Wanimbo menegaskan bahwa mereka hadir di Makassar bukan sebagai pelaku kerusuhan atau kelompok liar, melainkan sebagai pelajar, kaum terpelajar, dan bagian dari komunitas akademik nasional. Mereka datang dengan tujuan jelas: menempuh pendidikan demi masa depan dan berkontribusi bagi tanah air dan bangsa.
“Kami bukan orang biasa. Kami bukan pendatang yang mencari hiburan atau mencari makan di kota ini. Kami adalah mahasiswa Papua Barat. Kami pelajar, kami berintelektual, dan kami datang untuk belajar,” tegasnya.
Menurut Wanimbo, upaya-upaya sistematis untuk membungkam organisasi mahasiswa Papua tidak hanya melukai hak-hak sipil sebagai warga negara, tetapi juga mencederai prinsip demokrasi dan kebebasan berpendapat yang dijamin dalam konstitusi.
Mereka pun meminta semua pihak, termasuk Pemerintah Provinsi Sulawesi Selatan, aparat penegak hukum, lembaga HAM, kampus-kampus tempat mereka menuntut ilmu, serta masyarakat sipil, untuk turut memantau, melindungi, dan menjamin ruang aman bagi mahasiswa Papua di Kota Makassar.
“Kami menyerukan kepada semua pihak untuk membuka mata dan memantau kondisi kami di Makassar. Berikan kami ruang yang adil dan aman untuk belajar. Hentikan stigma, hentikan penggiringan opini sesat yang menyebut kami sebagai ancaman. Kami bukan ancaman. Kami adalah korban dari sistem yang tak pernah adil kepada kami,” ungkapnya.
Mahasiswa juga memperingatkan bahwa jika tindakan-tindakan teror terhadap mereka terus dilakukan, maka mereka siap menggelar aksi besar-besaran di kota Makassar sebagai bentuk perlawanan terhadap perlakuan yang mereka sebut sebagai tindakan represif yang berulang-ulang dilakukan oleh kelompok tertentu.
“Jika ini terus dibiarkan, maka kami tidak akan tinggal diam. Kami akan berkonsolidasi dan menyatakan sikap terbuka kepada publik melalui aksi-aksi massa yang besar. Kami tidak akan diam ketika hak hidup dan belajar kami diinjak-injak atas nama keamanan semu,” ujar seorang koordinator aksi yang meminta namanya tidak disebutkan karena alasan keamanan.
Mahasiswa juga menyesalkan lemahnya penanganan dari pihak berwenang yang kerap kali membiarkan teror tersebut terjadi tanpa proses hukum yang jelas. Bahkan, dalam banyak kasus, para pelaku tidak diketahui identitasnya dan hanya disebut sebagai “orang tak dikenal” (OTK), sebuah istilah yang mereka nilai telah menjadi senjata untuk melegitimasi tindakan kekerasan terhadap mahasiswa Papua.

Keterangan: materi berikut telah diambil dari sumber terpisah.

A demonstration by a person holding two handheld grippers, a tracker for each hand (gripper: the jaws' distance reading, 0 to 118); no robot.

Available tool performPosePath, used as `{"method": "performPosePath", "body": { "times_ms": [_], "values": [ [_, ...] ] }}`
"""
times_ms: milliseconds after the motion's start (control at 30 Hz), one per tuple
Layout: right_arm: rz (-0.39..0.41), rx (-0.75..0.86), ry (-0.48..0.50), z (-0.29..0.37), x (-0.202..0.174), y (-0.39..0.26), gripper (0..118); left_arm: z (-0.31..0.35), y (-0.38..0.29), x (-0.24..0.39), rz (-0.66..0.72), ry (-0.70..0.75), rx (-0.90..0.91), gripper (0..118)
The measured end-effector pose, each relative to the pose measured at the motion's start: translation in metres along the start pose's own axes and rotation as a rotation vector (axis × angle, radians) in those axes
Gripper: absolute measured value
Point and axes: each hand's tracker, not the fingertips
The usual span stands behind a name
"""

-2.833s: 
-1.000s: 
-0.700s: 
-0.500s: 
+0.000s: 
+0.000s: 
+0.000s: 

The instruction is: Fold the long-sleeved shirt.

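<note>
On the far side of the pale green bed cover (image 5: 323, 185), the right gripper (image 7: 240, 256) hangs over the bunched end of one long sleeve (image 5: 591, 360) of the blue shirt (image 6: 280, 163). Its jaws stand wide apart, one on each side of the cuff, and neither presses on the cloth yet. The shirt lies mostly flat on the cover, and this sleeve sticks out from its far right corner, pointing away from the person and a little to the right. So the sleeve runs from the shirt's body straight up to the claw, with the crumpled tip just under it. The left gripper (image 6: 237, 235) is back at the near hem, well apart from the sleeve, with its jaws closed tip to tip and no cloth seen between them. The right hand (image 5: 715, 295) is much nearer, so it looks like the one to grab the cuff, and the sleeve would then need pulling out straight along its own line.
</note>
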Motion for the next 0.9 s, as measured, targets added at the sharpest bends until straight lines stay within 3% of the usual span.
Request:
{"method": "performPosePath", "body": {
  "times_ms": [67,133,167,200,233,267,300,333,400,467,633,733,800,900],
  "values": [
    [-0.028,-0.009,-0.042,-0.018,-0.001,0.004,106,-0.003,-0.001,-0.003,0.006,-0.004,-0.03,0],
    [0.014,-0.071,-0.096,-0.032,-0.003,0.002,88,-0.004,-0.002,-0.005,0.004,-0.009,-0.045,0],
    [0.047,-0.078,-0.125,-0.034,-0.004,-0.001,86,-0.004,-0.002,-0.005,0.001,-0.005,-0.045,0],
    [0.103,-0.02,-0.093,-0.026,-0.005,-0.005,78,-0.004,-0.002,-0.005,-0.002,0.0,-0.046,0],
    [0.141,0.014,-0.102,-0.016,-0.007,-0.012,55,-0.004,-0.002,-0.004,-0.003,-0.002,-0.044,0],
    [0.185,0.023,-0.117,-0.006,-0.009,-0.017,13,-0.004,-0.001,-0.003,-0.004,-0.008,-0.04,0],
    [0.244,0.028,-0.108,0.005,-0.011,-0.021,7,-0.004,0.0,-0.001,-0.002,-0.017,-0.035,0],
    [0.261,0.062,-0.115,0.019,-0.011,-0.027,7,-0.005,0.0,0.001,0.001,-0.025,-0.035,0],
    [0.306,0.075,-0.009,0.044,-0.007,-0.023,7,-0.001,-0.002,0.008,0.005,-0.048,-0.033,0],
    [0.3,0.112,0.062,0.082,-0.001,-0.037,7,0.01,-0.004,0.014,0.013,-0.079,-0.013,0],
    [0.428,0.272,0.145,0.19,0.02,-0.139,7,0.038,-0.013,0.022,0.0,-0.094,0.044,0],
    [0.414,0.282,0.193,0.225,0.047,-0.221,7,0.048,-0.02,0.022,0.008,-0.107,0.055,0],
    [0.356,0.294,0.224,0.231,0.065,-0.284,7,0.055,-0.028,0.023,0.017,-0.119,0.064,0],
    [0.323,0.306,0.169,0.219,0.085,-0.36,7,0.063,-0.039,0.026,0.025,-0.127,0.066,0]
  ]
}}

“Kami sudah sangat sering melihat dan mendengar sebutan OTK. Tapi kami tahu, ini bukan orang asing bagi mereka yang berkuasa. Ini bagian dari sistem yang bekerja dalam diam. Dan kami tidak ingin hidup dalam ketakutan yang terus-menerus,” tegas mereka.
Di akhir pernyataan, para mahasiswa menyatakan bahwa mereka tidak ingin membalas teror dengan teror. Namun mereka juga tidak akan menyerahkan martabat dan keselamatan mereka kepada kekuasaan yang tidak berpihak. Mereka menyerukan solidaritas lintas kelompok untuk menjaga agar kota studi tetap menjadi tempat yang aman bagi seluruh anak bangsa.
“Ini pernyataan kami. Ini suara kami. Demi masa depan, demi martabat kami sebagai anak bangsa. Jangan ganggu kami. Jangan teror kami. Kami hanya ingin belajar. Demi Papua, demi Indonesia,” tutup pernyataan tersebut.